▸ **Aim of the exercise**: Go to the line containing "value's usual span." in the records below and print it and every following line exactly, on through the line containing "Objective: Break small", then stop.

** Opening Information provided block **

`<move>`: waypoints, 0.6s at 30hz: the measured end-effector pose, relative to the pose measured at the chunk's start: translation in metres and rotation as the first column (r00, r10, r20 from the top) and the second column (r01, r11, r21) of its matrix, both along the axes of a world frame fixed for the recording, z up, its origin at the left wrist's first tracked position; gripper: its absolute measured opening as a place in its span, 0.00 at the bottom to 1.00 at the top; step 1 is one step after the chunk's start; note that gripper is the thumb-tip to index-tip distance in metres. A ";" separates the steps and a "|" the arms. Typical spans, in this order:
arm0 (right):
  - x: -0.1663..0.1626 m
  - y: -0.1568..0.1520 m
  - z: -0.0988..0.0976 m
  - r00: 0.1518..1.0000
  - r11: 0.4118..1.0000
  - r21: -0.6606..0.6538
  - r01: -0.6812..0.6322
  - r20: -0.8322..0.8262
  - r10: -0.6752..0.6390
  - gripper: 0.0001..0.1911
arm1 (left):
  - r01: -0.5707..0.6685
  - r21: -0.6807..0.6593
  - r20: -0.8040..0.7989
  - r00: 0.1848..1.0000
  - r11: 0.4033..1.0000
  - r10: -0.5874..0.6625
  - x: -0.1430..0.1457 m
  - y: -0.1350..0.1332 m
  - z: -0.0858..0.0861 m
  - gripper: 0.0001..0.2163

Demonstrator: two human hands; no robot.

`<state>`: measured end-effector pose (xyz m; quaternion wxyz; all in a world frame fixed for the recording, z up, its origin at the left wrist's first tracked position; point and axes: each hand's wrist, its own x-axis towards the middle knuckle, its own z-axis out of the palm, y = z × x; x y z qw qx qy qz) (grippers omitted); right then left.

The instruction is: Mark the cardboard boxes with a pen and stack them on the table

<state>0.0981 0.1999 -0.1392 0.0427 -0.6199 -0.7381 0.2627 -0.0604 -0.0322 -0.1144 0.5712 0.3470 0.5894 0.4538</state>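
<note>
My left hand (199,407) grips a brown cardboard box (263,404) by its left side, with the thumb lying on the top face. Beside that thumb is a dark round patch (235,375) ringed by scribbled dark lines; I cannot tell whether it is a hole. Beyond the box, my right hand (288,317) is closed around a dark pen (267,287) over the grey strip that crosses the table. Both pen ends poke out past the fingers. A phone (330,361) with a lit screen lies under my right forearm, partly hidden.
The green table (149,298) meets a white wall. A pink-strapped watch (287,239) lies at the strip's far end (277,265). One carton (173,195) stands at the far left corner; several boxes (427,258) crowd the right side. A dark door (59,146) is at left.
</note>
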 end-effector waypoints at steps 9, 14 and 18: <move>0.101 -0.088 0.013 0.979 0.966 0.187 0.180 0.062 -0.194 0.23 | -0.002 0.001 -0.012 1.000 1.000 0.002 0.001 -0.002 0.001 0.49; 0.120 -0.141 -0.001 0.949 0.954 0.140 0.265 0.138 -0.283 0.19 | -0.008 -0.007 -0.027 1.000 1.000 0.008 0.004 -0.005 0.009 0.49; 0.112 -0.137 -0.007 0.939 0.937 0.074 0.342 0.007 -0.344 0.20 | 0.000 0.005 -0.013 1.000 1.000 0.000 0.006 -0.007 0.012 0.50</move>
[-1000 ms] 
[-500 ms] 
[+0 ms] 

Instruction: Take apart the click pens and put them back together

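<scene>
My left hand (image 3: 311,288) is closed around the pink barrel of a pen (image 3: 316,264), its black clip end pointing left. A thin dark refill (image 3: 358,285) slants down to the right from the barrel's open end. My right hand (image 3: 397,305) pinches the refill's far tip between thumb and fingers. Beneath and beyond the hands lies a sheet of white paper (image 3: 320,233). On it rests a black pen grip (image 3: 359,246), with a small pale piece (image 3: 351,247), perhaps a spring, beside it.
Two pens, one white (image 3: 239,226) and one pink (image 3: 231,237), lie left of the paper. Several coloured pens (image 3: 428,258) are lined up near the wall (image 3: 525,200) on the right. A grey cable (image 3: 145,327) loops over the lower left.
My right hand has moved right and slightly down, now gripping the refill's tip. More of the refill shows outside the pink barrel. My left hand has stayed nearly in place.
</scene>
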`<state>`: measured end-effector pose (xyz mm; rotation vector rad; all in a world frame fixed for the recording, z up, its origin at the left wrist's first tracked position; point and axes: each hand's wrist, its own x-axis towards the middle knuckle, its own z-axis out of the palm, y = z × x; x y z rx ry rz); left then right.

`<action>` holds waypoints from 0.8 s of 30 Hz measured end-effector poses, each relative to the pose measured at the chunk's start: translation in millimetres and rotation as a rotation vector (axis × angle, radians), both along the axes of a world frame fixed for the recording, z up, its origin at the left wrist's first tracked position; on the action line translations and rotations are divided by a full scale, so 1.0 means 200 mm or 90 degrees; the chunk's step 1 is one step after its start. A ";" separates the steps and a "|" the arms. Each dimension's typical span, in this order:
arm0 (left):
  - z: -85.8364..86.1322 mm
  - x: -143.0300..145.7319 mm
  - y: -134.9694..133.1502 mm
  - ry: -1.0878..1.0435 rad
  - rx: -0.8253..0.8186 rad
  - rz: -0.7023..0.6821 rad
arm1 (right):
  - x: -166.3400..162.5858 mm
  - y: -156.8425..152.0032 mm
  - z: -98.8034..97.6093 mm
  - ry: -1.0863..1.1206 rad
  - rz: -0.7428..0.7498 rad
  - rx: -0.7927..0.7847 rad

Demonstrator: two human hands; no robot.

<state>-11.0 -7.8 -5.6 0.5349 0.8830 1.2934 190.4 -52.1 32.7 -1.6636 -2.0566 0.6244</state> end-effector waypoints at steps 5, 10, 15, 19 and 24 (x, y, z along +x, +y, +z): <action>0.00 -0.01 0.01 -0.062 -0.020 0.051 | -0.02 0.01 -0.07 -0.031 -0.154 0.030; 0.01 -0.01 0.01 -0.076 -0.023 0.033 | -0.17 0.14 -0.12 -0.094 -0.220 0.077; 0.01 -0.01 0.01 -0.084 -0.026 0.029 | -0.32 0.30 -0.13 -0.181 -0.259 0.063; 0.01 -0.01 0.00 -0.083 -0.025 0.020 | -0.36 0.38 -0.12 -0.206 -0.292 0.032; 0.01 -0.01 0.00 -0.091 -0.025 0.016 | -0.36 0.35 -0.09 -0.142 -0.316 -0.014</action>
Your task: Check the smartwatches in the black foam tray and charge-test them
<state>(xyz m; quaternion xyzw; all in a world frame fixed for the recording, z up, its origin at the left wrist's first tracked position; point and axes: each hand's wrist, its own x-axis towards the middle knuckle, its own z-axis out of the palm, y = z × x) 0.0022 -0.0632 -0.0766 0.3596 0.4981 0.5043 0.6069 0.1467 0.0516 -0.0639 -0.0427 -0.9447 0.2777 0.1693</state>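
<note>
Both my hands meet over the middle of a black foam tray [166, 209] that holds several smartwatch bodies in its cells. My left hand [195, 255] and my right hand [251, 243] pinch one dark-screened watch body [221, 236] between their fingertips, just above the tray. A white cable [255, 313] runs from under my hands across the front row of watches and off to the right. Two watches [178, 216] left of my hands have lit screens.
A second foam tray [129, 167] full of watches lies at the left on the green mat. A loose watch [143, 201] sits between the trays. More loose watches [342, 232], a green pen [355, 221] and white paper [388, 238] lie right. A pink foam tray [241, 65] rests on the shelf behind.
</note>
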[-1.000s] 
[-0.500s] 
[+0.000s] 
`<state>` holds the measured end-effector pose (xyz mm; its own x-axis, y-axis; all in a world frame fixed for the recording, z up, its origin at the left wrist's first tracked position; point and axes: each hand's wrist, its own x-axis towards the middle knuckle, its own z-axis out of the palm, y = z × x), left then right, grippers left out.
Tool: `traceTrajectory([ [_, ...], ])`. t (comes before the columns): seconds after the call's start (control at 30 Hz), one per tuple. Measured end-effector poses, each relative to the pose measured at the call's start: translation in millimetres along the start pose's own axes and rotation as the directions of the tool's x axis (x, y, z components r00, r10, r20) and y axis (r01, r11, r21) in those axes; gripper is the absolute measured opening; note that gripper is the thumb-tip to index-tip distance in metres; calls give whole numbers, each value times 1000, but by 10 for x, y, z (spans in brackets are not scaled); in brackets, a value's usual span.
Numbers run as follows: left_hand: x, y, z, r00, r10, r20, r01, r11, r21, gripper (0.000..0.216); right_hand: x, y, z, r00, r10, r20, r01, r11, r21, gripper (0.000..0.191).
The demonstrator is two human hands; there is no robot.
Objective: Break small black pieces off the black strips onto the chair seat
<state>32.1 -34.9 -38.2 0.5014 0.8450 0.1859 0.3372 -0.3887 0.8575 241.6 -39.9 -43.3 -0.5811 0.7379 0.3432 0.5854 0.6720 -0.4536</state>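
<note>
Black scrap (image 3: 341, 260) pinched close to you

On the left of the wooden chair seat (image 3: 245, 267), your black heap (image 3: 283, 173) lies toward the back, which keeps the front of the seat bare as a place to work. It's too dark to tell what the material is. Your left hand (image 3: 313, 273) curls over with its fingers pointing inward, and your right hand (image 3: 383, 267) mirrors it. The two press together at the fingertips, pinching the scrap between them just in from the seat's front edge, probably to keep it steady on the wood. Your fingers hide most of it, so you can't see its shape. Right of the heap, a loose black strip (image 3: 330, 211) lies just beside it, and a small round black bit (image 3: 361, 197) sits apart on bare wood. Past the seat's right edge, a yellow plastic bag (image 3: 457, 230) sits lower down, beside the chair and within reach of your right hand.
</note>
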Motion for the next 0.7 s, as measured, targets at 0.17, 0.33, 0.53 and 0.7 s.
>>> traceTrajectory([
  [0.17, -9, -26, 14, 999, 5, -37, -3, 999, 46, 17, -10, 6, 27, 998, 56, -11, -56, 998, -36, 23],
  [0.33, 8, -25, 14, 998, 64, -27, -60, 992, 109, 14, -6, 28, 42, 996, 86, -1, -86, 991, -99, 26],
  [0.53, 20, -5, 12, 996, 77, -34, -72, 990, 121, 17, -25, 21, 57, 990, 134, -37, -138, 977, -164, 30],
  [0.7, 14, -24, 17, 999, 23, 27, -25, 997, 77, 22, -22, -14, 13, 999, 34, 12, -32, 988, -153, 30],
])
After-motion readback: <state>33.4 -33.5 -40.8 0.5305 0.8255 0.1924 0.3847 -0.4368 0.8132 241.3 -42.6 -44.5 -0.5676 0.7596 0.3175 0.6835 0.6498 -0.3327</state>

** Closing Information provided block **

▸ **Reply**:
Tool: `traceTrajectory([ [_, ...], ])`. t (comes before the columns): seconds after the call's start (control at 30 Hz), one per tuple. Measured end-effector poses, each relative to the pose measured at the call's start: translation in millimetres along the start pose's own axes and rotation as the directions of the tool's x axis (x, y, z components r00, r10, r20) and y axis (r01, r11, r21) in those axes; gripper is the absolute measured opening; note that gripper is the thumb-tip to index-tip distance in metres; calls give whole numbers, each value times 1000, but by 10 for x, y, z (spans in brackets are not scaled); in brackets, a value's usual span.
Numbers run as follows: left_hand: x, y, z, r00, r10, r20, r01, r11, r21, gripper (0.000..0.216); right_hand: x, y, z, r00, r10, r20, r01, r11, r21, gripper (0.000..0.191).
The demonstrator is two human hands; there is no robot.
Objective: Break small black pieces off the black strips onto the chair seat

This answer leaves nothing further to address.